• [PROMPT]: Below are some records; retype all of them exactly.

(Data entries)
▼
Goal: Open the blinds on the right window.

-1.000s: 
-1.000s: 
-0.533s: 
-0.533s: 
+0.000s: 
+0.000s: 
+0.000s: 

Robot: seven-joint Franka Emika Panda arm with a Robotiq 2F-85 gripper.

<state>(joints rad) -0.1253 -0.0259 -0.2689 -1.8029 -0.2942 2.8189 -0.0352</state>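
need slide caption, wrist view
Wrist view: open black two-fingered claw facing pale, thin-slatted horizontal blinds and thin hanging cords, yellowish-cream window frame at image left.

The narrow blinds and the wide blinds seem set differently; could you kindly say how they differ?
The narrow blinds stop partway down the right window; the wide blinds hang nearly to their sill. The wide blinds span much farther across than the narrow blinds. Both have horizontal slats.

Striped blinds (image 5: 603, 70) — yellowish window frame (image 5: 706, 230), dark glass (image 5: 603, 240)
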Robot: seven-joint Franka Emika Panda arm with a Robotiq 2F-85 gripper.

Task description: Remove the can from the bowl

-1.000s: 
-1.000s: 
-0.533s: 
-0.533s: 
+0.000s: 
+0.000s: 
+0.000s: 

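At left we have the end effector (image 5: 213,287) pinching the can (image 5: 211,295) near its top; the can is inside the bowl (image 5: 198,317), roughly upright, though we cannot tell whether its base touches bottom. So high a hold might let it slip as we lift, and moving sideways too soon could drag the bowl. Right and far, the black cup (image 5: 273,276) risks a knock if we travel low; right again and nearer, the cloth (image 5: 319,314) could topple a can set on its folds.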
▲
• [SOLUTION TO THIS PROBLEM]:
Goal: Open the blinds on the right window.

-1.000s: 
-1.000s: 
-0.533s: 
-0.533s: 
+0.000s: 
+0.000s: 
+0.000s: 

Robot: seven-joint Franka Emika Panda arm with a Robotiq 2F-85 gripper.

<state>(joints rad) -0.1253 -0.0259 -0.2689 -1.8029 -0.2942 2.8189 -0.0352</state>
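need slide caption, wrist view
Wrist view: open black two-fingered claw facing pale, thin-slatted horizontal blinds and thin hanging cords, yellowish-cream window frame at image left.

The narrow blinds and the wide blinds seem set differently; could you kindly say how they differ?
The narrow blinds stop partway down the right window; the wide blinds hang nearly to their sill. The wide blinds span much farther across than the narrow blinds. Both have horizontal slats.

Striped blinds (image 5: 603, 70) — yellowish window frame (image 5: 706, 230), dark glass (image 5: 603, 240)
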Robot: seven-joint Franka Emika Panda arm with a Robotiq 2F-85 gripper.

Task description: Remove the can from the bowl

-1.000s: 
-1.000s: 
-0.533s: 
-0.533s: 
+0.000s: 
+0.000s: 
+0.000s: 

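At left we have the end effector (image 5: 213,287) pinching the can (image 5: 211,295) near its top; the can is inside the bowl (image 5: 198,317), roughly upright, though we cannot tell whether its base touches bottom. So high a hold might let it slip as we lift, and moving sideways too soon could drag the bowl. Right and far, the black cup (image 5: 273,276) risks a knock if we travel low; right again and nearer, the cloth (image 5: 319,314) could topple a can set on its folds.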

This exercise is done.